Quality of life following laparoscopic totally extraperitoneal repair of a unilateral reducible inguinal hernia
Background
Laparoscopic totally extraperitoneal (TEP) inguinal hernia repair has become increasingly favored over open Lichtenstein tension-free mesh repair owing to its associated benefits, including reduced postoperative pain, early return to normal activities, and a comparable recurrence rate. In recent years, emphasis has been placed on patient-reported outcomes, particularly health-related quality of life (QOL), as a critical metric for evaluating surgical success. This study aimed to evaluate the overall QOL following laparoscopic TEP repair of unilateral inguinal hernia.
Methods
This prospective study enrolled patients aged 18 years or older who underwent elective laparoscopic TEP hernia repair for unilateral inguinal hernia from April 2020 to March 2022. Data collected include demographic details, hernia characteristics, postoperative complications, and postoperative QOL assessment. The Short Form 36 Health Survey Version 2 (SF-36v2), a validated general QoL questionnaire, was administered preoperatively and at 1 month, 6 months, and 1 year postoperatively. Statistical analysis utilized paired t-tests for comparisons, with significance set at a p-value <.05.
Results
A cohort of 49 patients, with a mean (standard deviation) age of 56.7 (14.0) years, predominantly comprising 47 men, was available for evaluation. Complications were observed in three (6.1%) of cases, with seroma/hematoma occurring in two patients and a wound infection necessitating antibiotic treatment in one patient.

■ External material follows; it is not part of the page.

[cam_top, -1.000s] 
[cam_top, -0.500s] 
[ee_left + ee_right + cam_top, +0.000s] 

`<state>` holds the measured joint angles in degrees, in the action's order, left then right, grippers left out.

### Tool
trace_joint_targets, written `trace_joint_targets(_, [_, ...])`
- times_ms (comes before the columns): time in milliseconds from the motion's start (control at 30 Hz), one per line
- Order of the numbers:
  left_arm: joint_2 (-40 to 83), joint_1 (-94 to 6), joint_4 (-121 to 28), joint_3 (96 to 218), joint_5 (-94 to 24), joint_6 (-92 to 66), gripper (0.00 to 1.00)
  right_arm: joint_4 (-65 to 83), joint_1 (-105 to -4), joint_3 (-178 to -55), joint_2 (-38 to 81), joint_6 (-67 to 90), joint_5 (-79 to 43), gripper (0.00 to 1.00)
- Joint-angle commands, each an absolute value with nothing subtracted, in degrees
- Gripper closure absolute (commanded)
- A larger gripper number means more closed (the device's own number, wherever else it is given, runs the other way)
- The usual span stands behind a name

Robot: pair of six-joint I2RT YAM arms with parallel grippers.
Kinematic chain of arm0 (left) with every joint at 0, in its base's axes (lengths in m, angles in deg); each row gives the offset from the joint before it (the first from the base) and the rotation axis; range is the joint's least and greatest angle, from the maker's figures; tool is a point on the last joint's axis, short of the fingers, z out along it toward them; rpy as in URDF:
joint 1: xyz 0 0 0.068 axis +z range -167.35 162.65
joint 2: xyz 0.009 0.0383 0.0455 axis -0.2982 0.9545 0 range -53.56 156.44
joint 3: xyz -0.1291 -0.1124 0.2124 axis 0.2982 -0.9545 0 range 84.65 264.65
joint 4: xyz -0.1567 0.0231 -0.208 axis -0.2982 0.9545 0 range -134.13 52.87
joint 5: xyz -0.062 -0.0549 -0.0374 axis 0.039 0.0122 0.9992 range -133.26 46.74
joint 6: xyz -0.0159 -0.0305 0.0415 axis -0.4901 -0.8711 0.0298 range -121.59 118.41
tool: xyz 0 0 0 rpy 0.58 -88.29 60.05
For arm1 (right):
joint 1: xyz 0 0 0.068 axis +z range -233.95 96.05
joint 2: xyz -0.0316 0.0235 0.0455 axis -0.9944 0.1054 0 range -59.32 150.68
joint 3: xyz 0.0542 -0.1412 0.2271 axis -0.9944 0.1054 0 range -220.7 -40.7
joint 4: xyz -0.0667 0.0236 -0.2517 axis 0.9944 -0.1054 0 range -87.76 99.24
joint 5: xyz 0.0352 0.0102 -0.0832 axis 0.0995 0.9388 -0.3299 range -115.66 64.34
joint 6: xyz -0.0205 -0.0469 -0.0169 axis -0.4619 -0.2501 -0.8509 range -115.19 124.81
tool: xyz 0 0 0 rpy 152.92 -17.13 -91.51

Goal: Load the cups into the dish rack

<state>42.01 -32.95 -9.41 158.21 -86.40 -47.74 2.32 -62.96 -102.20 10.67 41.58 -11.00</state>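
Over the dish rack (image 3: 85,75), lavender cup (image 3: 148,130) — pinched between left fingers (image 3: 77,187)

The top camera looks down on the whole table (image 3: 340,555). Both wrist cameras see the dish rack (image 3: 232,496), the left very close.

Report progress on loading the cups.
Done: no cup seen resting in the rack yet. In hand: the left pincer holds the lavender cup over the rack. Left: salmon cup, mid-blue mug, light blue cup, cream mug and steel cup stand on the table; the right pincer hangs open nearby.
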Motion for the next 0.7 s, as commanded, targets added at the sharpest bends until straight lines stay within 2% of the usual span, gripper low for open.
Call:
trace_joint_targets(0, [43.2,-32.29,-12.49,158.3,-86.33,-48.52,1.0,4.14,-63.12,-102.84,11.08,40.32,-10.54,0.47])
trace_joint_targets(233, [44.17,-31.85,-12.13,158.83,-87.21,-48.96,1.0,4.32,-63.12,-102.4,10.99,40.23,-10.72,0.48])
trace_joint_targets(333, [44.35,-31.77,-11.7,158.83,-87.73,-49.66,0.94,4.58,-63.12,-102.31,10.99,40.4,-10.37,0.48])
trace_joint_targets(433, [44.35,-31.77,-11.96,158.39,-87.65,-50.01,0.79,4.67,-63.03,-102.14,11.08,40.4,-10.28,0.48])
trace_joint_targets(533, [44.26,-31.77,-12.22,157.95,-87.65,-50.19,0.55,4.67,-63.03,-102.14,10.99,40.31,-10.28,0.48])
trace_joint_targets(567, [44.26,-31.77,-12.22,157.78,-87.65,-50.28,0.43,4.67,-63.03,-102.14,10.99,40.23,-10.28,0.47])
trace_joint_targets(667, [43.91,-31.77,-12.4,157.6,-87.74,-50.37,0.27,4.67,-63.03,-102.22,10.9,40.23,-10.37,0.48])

Notably, there were no instances of recurrence during the study period. Postoperative assessments revealed significant improvements in both physical and mental health at 1 month, with continued improvement noted up to 12 months.
Conclusion
Laparoscopic TEP inguinal hernia repair has been shown to improve both physical and mental health in patients with unilateral reducible inguinal hernia, with the majority of the improvement typically occurring within the initial month following surgery. It is crucial to communicate these improvement trends to patients undergoing hernia repair to help manage their expectations effectively.